Sono un gran bugiardo

Creato il 26 giugno 2010 da Libereditor

“L’emozione assoluta, da brivido, da estasi, la provo di fronte al teatro vuoto: un mondo da rifare con la luce”.
“Le cose più reali, per me, sono quelle che ho inventato”.
Così parla Federico Fellini in Sono un gran bugiardo, il film documentario di Damian Pettigrew dedicato al grande regista di Rimini.
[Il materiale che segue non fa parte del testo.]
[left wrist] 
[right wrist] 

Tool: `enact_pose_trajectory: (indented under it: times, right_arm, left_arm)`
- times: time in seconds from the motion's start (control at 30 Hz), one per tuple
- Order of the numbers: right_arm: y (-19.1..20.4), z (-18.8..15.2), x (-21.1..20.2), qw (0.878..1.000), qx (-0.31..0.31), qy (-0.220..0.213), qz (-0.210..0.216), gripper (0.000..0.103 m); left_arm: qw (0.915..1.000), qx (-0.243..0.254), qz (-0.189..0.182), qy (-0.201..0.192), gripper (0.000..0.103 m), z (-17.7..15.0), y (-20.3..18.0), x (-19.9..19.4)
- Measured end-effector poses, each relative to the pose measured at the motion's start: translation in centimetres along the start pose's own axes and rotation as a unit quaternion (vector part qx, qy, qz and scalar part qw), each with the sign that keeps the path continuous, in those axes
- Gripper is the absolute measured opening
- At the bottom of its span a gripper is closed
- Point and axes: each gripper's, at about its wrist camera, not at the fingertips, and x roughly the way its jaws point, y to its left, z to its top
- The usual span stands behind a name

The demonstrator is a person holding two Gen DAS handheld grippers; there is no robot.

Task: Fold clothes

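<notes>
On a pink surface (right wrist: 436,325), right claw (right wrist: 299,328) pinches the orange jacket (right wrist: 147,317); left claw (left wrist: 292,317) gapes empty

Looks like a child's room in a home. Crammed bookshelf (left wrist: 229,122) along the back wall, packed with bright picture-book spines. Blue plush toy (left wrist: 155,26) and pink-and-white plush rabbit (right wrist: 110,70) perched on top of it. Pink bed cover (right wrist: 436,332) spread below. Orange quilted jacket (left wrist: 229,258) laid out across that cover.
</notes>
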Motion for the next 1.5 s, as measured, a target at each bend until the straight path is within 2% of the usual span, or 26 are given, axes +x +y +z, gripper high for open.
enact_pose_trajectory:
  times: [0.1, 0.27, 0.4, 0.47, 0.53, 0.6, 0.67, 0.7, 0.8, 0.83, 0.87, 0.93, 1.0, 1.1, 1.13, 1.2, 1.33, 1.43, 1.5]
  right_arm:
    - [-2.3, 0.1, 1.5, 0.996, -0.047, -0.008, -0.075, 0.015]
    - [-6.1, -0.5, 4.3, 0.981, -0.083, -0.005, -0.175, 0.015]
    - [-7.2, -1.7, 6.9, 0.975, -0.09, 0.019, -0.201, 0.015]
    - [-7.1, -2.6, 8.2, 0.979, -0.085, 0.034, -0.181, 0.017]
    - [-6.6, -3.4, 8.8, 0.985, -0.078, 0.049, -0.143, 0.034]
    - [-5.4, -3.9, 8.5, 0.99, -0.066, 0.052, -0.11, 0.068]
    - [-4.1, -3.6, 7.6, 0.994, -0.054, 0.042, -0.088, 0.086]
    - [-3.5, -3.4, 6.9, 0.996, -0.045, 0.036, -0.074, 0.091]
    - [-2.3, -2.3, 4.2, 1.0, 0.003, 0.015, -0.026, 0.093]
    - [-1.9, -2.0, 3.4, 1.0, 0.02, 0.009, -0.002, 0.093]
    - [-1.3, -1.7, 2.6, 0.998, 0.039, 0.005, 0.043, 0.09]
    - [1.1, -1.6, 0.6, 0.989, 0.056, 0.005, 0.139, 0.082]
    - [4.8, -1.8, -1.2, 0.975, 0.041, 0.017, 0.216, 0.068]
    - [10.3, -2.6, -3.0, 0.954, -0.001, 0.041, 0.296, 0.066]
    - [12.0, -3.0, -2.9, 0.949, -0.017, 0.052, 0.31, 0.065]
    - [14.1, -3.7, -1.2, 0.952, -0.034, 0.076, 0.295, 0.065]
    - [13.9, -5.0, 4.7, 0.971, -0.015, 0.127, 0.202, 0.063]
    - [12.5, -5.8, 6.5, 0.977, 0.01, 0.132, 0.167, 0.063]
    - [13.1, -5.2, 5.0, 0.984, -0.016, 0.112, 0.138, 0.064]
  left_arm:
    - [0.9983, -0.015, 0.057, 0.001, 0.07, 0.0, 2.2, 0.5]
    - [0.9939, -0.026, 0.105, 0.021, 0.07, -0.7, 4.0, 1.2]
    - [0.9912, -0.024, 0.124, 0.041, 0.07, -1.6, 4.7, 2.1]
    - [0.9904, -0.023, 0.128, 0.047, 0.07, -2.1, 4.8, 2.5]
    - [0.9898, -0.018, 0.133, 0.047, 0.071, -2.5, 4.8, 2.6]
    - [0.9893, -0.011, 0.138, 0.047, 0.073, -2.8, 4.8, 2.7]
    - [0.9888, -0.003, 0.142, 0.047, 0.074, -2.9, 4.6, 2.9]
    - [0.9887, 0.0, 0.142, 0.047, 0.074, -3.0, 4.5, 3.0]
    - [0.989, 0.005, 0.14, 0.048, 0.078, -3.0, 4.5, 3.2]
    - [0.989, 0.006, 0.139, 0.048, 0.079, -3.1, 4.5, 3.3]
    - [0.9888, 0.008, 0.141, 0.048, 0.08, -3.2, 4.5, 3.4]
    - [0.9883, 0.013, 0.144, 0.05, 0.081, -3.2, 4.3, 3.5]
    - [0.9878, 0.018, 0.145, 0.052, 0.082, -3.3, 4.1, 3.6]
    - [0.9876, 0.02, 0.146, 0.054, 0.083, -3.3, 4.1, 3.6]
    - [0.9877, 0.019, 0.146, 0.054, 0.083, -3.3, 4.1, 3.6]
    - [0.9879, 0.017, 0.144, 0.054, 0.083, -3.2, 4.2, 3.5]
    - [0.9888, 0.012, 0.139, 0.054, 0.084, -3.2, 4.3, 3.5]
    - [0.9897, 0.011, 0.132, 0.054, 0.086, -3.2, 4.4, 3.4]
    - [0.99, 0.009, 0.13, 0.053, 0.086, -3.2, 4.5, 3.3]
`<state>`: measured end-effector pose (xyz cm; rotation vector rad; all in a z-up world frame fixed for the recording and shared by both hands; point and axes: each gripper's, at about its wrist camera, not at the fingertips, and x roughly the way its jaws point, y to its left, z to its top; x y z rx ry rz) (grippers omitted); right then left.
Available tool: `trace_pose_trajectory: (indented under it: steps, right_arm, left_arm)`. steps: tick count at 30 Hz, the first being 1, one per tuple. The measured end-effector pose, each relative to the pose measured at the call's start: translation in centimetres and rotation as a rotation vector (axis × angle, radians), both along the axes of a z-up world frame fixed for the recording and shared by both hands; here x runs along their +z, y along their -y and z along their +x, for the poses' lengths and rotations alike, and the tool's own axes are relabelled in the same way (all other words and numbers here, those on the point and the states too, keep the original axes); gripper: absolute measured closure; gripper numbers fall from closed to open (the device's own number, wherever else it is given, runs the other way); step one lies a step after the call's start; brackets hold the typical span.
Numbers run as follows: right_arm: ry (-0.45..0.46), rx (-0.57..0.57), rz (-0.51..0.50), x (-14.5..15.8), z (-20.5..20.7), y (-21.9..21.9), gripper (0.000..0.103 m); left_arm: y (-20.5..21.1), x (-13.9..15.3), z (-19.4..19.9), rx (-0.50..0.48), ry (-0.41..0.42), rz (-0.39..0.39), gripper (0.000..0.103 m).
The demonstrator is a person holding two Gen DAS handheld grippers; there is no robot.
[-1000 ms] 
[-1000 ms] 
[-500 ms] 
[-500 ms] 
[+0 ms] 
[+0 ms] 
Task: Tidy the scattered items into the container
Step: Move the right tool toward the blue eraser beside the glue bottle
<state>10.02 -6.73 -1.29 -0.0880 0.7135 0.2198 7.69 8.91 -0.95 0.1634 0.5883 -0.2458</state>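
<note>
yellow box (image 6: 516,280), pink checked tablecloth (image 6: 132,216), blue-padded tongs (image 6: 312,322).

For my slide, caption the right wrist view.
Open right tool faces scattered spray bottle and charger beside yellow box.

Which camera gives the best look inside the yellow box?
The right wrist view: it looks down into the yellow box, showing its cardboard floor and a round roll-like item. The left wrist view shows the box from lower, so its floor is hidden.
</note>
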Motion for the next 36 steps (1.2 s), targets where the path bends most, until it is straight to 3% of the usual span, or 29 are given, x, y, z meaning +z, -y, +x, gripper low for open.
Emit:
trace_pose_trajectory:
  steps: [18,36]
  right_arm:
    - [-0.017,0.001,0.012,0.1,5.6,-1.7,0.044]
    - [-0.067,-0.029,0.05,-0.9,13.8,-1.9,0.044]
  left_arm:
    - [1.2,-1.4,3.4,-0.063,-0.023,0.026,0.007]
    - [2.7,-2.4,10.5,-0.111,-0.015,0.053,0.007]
Fellini è il sorprendente interprete di questo film costruito soprattutto con le interviste rilasciate nel 1993 poco prima della morte e girate dallo stesso Pettigrew. L’appellativo bugiardo fa parte solo del titolo perché è tanta la sincerità con cui Fellini si apre accompagnandosi a tanti estratti di suoi film, a materiale inedito in cui lo vediamo impegnato dietro la cinepresa, a interviste a collaboratori e non, il tutto con il sottofondo delle stupende musiche di Nino Rota e con il rumore del vento sempre presente che si insinua anche oltre le immagini tipicamente felliniane.
L’ormai anziano e saggio regista è davvero se stesso davanti alla macchina da presa e pare voglia renderci partecipi di un mistero antico: quello dell’arte e della sua ambiguità.
Le testimonianze di Roberto Benigni (La voce della luna, 1990) di Terence Stamp (Toby Dammit, 1967) e ancora di Donald Sutherland (Il Casanova di Federico Fellini, 1967), contrapposte alla rappresentazione che Fellini traccia di sé, sono una sorta di quadro di luci e ombre tanto simile agli schizzi, ai bozzetti e alle caricature cui il regista era legato. Si aggiungano gli interventi dell’amico Titta Benzi, del pittore Rinaldo Geleng, dello sceneggiatore Tullio Pinelli, del cameraman Giuseppe Rotunno, di Dante Ferretti e di Italo Calvino, che in breve ci illumina sul rapporto tra arte e menzogna.
Un film fluido composto con un veloce montaggio di flash e battute, che mette a confronto paesaggi girati da Fellini agli stessi ripresi, dopo tanti anni, da Pettigrew.